He could still remember how amazing it felt to be singing onstage. Too letting it all go.

It felt like a surge of electricity ripping right through him. Like an orgasm that wouldn’t stop.

Like his heart was about to explode.


Elvis has again fallen asleep, slumped awkwardly in the armchair in his hotel suite. The television set hisses with static.

It’s always the same dream.

He hears the sounds of thousands of female fans stomping and cheering and calling out his name. They scream and yell and tear at their hair and clothes.

Elvis is on stage, wearing a black jewel encrusted jumpsuit, black cape and large black belt. His signature sunglasses hide his eyes from view. Stage lights glare in his face as he sings out the opening lines of “That’s All Right, Mama.”

He peels off his sunglasses and realizes with confusion that the thousands of screaming women look like different variations of his mama. He sings on.

His voice doubles up as if multi-tracked. It sounds like two people singing their heart out.

Elvis turns around in surprise and sees himself in a white jeweled jumpsuit and white cape. In a wave of joy he realizes that this is his twin brother. This is Jesse singing with him, joining him onstage.

Elvis and his twin brother sing their hearts out.

They smile into each other as they sing on.

The closing chords reverb out into the excited audience. Jesse smiles at Elvis. Elvis reaches out to him. He extends his hand towards his brother’s. Jesse takes a step back, still smiling, as the cape swirls into pair of angel wings. They beat and flutter, carrying Jesse up and away from his brother. Elvis begins to weep as he reaches for Jesse.

He wakes up as dawn approaches, static churning from the television. His hand held aloft, he reaches into the air, softly weeping.

‘Oh Jesse, Jesse. Don’t leave me, please don’t leave me here.’

Elvis had never understood why he lived and Jesse died. Never understood why he was the chosen one.

Didn’t even know if it had been God doing the choosing. Maybe it was the work of the devil.

Lord knows Elvis didn’t always follow the straight and the true. He tried. He knew he was put on this earth for a reason. He prayed for an answer that never came.

He hadn’t been in a church for a long time. The last time had been in Memphis for Easter when it all started in ’57. Fans caused such an uproar that the pastor told him to stay away.

Thanks to his mama, he found some solace in gospel music.
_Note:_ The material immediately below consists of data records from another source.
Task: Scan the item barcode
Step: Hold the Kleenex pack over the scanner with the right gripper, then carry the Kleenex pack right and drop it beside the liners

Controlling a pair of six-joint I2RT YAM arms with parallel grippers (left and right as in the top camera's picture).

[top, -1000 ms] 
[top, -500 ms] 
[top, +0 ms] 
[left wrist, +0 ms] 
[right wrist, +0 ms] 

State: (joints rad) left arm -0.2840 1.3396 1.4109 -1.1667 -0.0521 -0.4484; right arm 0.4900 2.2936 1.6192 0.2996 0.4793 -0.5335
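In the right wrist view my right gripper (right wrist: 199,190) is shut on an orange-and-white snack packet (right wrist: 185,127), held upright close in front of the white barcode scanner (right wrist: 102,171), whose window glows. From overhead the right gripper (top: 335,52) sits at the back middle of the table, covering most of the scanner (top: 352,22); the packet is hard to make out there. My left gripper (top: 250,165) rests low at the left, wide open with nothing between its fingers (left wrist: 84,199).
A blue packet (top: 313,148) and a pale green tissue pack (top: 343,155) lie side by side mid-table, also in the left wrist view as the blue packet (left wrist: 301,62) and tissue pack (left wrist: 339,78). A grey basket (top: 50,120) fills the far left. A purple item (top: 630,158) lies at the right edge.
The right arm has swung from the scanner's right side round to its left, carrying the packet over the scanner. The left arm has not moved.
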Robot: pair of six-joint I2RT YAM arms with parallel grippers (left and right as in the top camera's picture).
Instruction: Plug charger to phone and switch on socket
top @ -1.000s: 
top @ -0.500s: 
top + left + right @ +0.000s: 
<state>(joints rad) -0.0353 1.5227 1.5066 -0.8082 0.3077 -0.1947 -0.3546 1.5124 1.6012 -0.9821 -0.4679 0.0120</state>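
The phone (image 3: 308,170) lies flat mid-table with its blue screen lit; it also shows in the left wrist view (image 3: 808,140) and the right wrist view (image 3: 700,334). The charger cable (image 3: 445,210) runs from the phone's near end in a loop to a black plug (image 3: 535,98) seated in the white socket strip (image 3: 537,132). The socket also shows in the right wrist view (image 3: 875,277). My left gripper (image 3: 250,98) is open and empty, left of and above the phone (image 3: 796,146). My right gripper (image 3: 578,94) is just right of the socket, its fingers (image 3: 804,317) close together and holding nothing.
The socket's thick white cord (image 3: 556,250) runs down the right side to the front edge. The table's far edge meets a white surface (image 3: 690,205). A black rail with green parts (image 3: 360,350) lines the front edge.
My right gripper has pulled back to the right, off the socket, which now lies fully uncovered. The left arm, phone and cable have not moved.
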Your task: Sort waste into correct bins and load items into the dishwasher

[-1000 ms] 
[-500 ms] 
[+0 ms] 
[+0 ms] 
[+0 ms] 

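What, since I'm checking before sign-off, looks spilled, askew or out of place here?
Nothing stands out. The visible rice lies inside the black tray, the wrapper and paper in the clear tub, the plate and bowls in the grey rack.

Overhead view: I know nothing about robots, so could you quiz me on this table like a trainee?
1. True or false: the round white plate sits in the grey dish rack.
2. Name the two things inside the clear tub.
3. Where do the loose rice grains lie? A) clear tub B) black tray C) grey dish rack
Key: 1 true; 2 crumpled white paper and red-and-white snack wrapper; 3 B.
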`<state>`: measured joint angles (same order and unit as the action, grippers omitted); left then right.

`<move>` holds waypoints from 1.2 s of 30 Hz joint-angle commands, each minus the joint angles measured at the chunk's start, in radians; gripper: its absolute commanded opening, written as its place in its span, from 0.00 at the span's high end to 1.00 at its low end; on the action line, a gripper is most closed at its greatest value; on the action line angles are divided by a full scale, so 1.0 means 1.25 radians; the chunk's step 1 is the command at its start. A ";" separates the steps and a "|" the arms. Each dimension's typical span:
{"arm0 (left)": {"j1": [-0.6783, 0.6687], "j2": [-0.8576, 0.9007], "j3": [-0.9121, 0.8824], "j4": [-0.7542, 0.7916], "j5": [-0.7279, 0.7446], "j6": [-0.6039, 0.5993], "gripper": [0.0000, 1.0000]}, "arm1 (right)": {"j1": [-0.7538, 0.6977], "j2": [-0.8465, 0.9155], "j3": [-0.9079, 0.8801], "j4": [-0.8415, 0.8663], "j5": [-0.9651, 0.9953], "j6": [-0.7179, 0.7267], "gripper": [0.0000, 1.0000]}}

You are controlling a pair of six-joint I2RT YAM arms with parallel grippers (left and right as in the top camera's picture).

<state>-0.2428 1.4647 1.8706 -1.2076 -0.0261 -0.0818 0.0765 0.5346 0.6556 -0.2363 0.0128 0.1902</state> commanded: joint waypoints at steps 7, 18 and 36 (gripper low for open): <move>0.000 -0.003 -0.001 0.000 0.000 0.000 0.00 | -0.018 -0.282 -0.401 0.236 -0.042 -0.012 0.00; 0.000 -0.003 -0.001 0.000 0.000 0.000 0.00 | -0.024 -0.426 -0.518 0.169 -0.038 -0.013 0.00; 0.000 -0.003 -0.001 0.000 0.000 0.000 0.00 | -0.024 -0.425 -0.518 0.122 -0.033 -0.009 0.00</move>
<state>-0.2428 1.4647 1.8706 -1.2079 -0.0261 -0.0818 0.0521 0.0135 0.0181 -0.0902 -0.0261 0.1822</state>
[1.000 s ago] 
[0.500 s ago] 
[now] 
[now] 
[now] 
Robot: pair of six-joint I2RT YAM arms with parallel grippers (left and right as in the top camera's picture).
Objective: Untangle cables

She used to play records by the Louvin Brothers whenever she was down. Their simple, uplifting tunes would pick her right up. Put her on top of the world again.

Sometimes before a show, Elvis would gather the band and sing his favorite gospel songs. He could worship in the way he knew best. It put his mind at rest, eased his soul.

He searched for God everywhere. When he started reading metaphysical books, most everyone ridiculed him. The guys never understood. His father thought him downright foolish tampering with the lord’s work.

As far as Vernon was concerned there was only one book.

But Elvis could never stop at one. “The Prophet” by Kahilil Gibran, “Autobiography of a Yogi” by Yogananda, “The Mystical Christ” by Manley Palmer, “The Life and Teachings of the Master of the Far East” by Baird Spalding, “A Search for a Soul” by Jess Stearn, “The Light To See” by JF DeVries, “The First and Last Freedom” by Jiddu Krishnamurti, “The Voice of Silence” by Madame Blavatsky.

That was just the start. Elvis began turning up on set with trunks loaded with books.

Colonel Parker thought Elvis was losing his mind. Thought they were all mumbo jumbo. Tried to talk Priscilla into gathering them into a huge pile out back of Graceland and setting the whole lot on fire.

She used to hide them. Thinking he’d misplaced them, he’d just buy more copies. More books.

Elvis would never read a contract but he would read his books over and over and over.

“The Impersonal Life” by Joseph Brenner was his favorite. He handed out hundreds of copies to his friends over the years. Told them they had to read it.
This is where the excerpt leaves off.